— Work order —
Find where "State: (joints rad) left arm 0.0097" appears in the entries below. That line and all lines after it, through the last, are to be duplicated exactly, with nothing else.

Records from a data source:
==========
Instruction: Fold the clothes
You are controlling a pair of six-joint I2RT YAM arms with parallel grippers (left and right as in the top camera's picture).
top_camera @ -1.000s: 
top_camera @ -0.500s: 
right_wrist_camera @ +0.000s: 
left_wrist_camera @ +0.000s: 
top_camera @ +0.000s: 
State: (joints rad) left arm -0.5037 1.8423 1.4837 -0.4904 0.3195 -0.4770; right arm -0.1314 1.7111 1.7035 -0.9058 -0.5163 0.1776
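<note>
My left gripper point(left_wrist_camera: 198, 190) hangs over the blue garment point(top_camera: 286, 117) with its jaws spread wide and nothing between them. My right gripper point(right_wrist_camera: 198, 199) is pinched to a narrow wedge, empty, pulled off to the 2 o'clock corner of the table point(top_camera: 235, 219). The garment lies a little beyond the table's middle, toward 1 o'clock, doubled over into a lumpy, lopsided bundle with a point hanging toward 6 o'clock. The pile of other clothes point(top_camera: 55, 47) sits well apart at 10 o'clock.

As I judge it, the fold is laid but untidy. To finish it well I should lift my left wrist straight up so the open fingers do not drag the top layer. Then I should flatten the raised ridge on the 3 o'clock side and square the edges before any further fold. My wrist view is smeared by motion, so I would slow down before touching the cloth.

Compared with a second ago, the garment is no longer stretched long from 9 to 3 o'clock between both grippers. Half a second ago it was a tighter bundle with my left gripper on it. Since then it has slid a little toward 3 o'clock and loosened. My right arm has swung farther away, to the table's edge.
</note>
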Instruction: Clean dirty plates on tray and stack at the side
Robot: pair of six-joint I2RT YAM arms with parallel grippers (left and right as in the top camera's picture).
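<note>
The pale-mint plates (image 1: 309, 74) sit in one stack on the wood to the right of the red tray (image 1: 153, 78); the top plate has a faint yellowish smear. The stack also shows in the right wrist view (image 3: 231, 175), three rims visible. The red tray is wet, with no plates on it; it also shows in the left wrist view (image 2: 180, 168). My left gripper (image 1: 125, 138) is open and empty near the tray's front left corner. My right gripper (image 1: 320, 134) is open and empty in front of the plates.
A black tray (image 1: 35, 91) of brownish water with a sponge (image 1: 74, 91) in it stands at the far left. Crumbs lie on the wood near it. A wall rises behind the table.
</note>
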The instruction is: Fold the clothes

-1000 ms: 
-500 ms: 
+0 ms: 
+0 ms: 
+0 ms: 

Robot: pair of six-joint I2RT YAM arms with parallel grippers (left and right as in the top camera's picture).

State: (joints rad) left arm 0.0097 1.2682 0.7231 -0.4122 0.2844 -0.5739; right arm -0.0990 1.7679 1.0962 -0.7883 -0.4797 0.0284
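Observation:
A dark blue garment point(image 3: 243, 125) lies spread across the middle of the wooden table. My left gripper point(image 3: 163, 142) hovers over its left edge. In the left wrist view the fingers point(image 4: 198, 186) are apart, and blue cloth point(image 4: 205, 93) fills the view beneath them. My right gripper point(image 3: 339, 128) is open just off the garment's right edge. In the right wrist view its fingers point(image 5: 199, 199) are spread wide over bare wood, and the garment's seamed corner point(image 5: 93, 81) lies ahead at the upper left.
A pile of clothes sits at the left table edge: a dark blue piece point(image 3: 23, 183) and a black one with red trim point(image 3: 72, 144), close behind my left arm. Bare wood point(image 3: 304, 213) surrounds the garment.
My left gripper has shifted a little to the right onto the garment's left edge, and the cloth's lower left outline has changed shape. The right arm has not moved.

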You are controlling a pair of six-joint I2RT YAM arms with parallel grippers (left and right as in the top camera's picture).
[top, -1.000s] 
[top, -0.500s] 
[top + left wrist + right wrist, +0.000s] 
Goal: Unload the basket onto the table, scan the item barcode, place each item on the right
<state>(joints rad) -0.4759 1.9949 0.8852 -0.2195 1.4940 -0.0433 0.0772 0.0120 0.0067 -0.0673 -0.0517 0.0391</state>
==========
— Exercise response —
State: (joints rad) left arm 0.0097 1.2682 0.7231 -0.4122 0.2844 -0.5739; right arm -0.0990 1.7679 1.0962 -0.7883 -0.4797 0.0284
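Observation:
A dark blue garment point(image 3: 243, 125) lies spread across the middle of the wooden table. My left gripper point(image 3: 163, 142) hovers over its left edge. In the left wrist view the fingers point(image 4: 198, 186) are apart, and blue cloth point(image 4: 205, 93) fills the view beneath them. My right gripper point(image 3: 339, 128) is open just off the garment's right edge. In the right wrist view its fingers point(image 5: 199, 199) are spread wide over bare wood, and the garment's seamed corner point(image 5: 93, 81) lies ahead at the upper left.
A pile of clothes sits at the left table edge: a dark blue piece point(image 3: 23, 183) and a black one with red trim point(image 3: 72, 144), close behind my left arm. Bare wood point(image 3: 304, 213) surrounds the garment.
My left gripper has shifted a little to the right onto the garment's left edge, and the cloth's lower left outline has changed shape. The right arm has not moved.
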
You are controlling a pair of six-joint I2RT YAM arms with parallel grippers (left and right as in the top camera's picture).
[top, -1.000s] 
[top, -0.500s] 
[top + left wrist + right wrist, +0.000s] 
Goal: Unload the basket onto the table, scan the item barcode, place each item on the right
<state>(joints rad) -0.4759 1.9949 0.8852 -0.2195 1.4940 -0.0433 0.0772 0.0120 0.0067 -0.0673 -0.0517 0.0391</state>

The exercise has been completed in full.